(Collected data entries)
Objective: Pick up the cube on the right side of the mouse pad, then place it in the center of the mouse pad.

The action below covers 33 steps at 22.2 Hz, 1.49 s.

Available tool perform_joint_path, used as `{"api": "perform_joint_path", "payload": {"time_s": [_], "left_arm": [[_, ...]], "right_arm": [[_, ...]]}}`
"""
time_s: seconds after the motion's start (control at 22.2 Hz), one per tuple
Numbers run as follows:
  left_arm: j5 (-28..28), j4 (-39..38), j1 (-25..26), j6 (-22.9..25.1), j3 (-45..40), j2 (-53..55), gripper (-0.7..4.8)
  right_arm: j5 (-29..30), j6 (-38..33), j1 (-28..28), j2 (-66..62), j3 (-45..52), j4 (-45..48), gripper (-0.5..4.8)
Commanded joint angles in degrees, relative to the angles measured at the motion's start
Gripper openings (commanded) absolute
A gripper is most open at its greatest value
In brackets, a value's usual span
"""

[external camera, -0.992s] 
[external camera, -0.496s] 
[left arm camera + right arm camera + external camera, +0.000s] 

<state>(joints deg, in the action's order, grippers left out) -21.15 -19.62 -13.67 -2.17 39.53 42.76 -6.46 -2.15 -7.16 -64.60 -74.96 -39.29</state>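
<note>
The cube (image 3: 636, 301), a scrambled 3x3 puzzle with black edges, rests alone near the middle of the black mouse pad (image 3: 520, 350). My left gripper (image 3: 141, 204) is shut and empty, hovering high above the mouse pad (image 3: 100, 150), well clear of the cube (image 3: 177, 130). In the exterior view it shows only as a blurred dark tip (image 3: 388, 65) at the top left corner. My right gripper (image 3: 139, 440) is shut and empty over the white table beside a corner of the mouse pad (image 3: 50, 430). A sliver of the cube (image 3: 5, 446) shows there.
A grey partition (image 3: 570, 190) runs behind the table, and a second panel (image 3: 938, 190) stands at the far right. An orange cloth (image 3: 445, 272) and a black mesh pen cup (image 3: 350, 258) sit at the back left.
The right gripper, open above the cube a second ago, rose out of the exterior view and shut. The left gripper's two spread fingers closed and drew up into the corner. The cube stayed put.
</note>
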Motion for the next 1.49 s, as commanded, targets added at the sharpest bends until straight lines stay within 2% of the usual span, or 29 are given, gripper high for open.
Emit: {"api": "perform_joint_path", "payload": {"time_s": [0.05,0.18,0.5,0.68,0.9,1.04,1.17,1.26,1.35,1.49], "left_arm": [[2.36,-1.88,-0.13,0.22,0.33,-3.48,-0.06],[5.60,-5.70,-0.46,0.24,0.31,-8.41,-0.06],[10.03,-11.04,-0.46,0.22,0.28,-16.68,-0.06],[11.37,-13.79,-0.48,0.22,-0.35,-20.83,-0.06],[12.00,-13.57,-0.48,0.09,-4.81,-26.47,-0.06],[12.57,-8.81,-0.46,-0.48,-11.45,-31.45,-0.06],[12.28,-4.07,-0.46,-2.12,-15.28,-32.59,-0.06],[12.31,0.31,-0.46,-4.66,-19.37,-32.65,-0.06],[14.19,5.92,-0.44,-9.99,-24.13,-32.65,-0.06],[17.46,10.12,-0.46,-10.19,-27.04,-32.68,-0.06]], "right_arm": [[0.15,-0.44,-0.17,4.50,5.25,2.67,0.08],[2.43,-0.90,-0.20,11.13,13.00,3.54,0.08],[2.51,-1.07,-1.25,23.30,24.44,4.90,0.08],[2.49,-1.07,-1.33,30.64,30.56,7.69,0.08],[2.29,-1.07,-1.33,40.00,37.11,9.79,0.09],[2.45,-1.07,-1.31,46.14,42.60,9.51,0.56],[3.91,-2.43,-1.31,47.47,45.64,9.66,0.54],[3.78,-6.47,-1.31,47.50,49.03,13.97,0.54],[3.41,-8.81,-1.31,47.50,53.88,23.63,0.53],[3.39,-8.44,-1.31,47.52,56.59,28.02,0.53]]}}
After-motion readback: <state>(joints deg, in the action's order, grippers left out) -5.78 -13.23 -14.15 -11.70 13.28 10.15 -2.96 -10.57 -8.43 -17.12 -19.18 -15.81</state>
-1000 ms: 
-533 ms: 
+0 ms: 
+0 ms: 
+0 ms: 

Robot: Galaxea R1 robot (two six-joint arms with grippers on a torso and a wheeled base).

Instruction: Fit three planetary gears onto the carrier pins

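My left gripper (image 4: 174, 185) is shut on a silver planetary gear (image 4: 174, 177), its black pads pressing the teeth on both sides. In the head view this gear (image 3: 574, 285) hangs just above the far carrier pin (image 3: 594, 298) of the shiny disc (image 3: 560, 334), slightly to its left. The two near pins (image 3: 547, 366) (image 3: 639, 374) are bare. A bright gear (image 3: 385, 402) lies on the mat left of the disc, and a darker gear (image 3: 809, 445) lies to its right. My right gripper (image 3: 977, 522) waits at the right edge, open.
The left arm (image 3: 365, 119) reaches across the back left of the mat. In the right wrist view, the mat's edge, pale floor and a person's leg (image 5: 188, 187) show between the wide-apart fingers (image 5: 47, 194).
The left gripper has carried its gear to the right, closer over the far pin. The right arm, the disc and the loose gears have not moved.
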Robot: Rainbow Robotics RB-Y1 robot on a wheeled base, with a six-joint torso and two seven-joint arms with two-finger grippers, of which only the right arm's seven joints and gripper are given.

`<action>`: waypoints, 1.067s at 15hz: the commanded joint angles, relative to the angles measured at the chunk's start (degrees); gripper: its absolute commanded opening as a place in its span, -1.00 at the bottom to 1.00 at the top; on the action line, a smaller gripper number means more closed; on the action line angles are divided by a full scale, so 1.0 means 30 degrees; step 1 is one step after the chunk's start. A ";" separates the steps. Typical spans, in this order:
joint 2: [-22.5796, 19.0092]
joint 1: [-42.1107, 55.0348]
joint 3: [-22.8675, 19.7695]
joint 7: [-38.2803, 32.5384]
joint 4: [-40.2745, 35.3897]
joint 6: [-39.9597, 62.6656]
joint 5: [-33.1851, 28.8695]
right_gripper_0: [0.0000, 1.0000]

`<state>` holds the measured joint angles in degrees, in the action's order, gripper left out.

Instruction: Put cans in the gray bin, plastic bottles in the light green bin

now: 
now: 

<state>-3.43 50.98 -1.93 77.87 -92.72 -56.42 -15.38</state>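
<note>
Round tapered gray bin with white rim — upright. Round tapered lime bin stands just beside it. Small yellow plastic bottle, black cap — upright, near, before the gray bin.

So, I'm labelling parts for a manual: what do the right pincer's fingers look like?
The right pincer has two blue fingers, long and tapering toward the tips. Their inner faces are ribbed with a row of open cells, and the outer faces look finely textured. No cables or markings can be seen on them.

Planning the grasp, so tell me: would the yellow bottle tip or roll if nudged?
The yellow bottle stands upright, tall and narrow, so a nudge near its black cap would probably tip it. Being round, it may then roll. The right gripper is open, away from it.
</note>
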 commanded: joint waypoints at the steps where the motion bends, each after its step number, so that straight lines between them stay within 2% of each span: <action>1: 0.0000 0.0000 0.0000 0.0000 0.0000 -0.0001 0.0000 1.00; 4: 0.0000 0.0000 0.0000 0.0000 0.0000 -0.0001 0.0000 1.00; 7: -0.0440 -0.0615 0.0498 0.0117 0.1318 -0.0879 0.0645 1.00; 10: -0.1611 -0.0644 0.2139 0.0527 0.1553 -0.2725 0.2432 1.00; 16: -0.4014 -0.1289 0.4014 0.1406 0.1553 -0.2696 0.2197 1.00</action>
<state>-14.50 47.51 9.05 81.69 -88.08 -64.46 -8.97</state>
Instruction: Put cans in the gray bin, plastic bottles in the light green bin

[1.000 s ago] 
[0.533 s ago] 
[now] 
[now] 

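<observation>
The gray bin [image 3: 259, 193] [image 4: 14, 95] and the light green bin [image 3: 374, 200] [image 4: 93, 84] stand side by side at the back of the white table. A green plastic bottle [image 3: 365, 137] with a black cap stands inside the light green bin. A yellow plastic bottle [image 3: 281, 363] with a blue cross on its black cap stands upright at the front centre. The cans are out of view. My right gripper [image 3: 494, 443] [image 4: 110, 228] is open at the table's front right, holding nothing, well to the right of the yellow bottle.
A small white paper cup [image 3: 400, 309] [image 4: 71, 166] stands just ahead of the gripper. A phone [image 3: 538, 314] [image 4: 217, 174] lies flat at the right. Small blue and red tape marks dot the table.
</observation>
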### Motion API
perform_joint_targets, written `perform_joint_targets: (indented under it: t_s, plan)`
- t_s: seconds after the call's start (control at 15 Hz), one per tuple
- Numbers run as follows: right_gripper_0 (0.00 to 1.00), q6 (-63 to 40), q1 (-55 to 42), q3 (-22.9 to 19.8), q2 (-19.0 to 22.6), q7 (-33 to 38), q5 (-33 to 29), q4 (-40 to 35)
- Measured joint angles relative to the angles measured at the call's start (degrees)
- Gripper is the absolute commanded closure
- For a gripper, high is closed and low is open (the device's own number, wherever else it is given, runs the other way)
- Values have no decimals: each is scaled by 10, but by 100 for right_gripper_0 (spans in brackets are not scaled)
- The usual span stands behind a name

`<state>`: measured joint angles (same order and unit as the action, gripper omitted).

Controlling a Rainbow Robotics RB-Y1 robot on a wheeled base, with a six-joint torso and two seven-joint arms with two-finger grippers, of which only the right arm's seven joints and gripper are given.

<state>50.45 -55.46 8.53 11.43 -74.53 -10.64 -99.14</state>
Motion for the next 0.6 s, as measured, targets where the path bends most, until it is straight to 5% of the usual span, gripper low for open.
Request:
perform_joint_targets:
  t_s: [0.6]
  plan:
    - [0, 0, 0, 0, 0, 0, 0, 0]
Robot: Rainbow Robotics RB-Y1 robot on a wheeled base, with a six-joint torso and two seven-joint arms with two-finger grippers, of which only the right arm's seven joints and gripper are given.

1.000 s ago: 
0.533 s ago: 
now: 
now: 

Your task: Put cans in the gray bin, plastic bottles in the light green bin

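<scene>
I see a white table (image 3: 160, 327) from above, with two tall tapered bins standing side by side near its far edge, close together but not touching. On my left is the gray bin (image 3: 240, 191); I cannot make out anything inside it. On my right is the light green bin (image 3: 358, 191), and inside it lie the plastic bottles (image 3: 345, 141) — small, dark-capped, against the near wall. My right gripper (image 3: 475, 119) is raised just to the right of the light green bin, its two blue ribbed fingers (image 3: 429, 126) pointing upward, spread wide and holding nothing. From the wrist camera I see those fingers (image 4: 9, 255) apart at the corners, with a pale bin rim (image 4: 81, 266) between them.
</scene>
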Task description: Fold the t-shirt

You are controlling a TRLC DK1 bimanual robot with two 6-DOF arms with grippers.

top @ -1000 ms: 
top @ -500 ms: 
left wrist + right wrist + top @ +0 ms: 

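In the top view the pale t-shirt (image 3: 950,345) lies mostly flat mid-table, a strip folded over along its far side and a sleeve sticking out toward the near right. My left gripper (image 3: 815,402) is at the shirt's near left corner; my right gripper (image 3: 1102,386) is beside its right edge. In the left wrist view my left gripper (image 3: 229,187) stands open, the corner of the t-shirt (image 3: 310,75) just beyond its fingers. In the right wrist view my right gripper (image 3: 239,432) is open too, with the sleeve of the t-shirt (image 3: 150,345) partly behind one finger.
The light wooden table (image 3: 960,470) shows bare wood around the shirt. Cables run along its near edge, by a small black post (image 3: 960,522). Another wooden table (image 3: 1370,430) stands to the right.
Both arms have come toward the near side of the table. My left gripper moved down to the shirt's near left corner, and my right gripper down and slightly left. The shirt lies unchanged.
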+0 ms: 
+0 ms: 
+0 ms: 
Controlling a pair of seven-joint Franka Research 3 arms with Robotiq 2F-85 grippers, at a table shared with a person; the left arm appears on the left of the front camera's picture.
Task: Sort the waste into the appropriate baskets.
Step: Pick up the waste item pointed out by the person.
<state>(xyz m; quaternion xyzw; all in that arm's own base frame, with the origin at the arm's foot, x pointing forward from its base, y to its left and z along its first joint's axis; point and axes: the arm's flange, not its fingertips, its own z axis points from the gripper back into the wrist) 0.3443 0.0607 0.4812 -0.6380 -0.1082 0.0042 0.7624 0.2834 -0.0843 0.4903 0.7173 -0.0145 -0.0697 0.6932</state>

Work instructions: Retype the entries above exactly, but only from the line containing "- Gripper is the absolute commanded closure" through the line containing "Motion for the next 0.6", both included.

Exercise solution:
- Gripper is the absolute commanded closure
- For a gripper, high is closed and low is open (the device's own number, wherever else it is given, runs the other way)
- Values have no decimals: each is scaled by 10, but by 100 for right_gripper_0 (spans in brackets are not scaled)
- The usual span stands behind a name

`<state>`: measured joint angles (same order and unit as the action, gripper omitted).

Controlling a Rainbow Robotics RB-Y1 robot on a wheeled base, with a six-joint torso and two seven-joint arms with two-finger grippers, of which only the right arm's seven joints and gripper are given.

<state>50.45 -55.46 8.53 11.43 -74.53 -10.64 -99.14</state>
Motion for the next 0.6 s, as measured, targets where the path bends most, until it is straight to 5% of the usual span, gripper low for open.

This exercise has been answered in full.